Why I'm Leaving for Grad School

Recently I accepted an offer of admission to the MA program in Private School Leadership at the Klingenstein Center, Teachers College, Columbia University. I'll enroll full-time for the 2013-2014 academic year.

This means leaving my beloved position at King, foregoing a year of salary, and taking on debt. It probably means deferring home ownership.

It means wrapping up or setting aside countless projects I'd planned to carry into next year, and giving up the chance that every teacher looks forward to: the chance to teach it, whatever it is, just a little better beginning in the fall.

It means giving up petty things like my school-owned devices. It means resuming an hour-plus commute only a year after ending it--this time, in the opposite direction.

It means a whole lot of uncertainty, when just recently I'd felt pretty certain about the next few years.

...It also means becoming a full-time student again for the first time since undergrad.

It means reading: reading constantly, reading insatiably, reading immediately what I'm told to read, instead of just adding it to a "to-read" pile buried beneath more pressing work.

And writing, of course. How I look forward to a year where the most substantial writing I do isn't in student comments and parent emails!

It means gaining a new cohort of peers from across the country to learn with and learn from; three years on, I'm so thankful for my network of peers from the Klingenstein Summer Institute.

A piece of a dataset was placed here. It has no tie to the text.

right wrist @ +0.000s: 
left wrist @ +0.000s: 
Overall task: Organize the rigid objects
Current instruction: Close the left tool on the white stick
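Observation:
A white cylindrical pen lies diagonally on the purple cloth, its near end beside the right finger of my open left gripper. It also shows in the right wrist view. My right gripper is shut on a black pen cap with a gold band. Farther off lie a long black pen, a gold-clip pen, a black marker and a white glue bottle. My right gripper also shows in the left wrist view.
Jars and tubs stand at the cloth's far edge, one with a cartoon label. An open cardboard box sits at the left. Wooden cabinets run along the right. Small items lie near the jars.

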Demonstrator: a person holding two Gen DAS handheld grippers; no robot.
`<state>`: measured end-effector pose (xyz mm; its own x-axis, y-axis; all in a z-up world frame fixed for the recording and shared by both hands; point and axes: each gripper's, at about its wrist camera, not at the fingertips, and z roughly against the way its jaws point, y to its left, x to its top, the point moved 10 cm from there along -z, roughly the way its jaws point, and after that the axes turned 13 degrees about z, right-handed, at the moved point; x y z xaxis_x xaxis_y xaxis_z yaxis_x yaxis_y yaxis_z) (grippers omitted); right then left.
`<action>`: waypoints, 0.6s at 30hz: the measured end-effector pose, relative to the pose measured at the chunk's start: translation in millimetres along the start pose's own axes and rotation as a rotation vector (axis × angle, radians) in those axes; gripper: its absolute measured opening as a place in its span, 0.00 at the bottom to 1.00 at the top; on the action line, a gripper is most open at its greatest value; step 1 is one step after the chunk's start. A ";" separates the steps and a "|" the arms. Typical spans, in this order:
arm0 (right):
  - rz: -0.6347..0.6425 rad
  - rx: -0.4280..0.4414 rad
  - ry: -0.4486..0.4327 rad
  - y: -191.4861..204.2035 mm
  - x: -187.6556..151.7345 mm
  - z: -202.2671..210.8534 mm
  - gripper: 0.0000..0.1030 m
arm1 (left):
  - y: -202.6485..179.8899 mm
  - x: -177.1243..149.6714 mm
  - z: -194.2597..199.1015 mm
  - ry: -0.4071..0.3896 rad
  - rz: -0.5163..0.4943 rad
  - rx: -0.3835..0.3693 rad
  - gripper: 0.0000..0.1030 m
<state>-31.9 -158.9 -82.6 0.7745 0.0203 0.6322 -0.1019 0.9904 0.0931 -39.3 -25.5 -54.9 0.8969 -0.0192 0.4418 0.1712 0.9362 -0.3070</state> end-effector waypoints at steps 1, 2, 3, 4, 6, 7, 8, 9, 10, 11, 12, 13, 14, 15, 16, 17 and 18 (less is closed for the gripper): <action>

It means new mentors, as well. New inspirations, new models, new advice. I'm thankful for the mentors who helped me choose this path.

It means strapping into the Klingenstein rocket again, yielding to Mission Control, and launching into a year-long exploratory mission to orbits way beyond where my PLN alone can take me.

Surely, it means beaming back glimpses here, and returning with a lifetime's worth of specimens to share.

Ultimately, that's what this decision is about: all I'll bring back. Inspiration, aspirations, momentum. Perspective.

As I decided, some of the best advice I got was this: the best time to make a change is when everything is going right.

This has been the most professionally rewarding year of my life. It's not easy to step aside, but I think it's right.

T-minus five months and counting!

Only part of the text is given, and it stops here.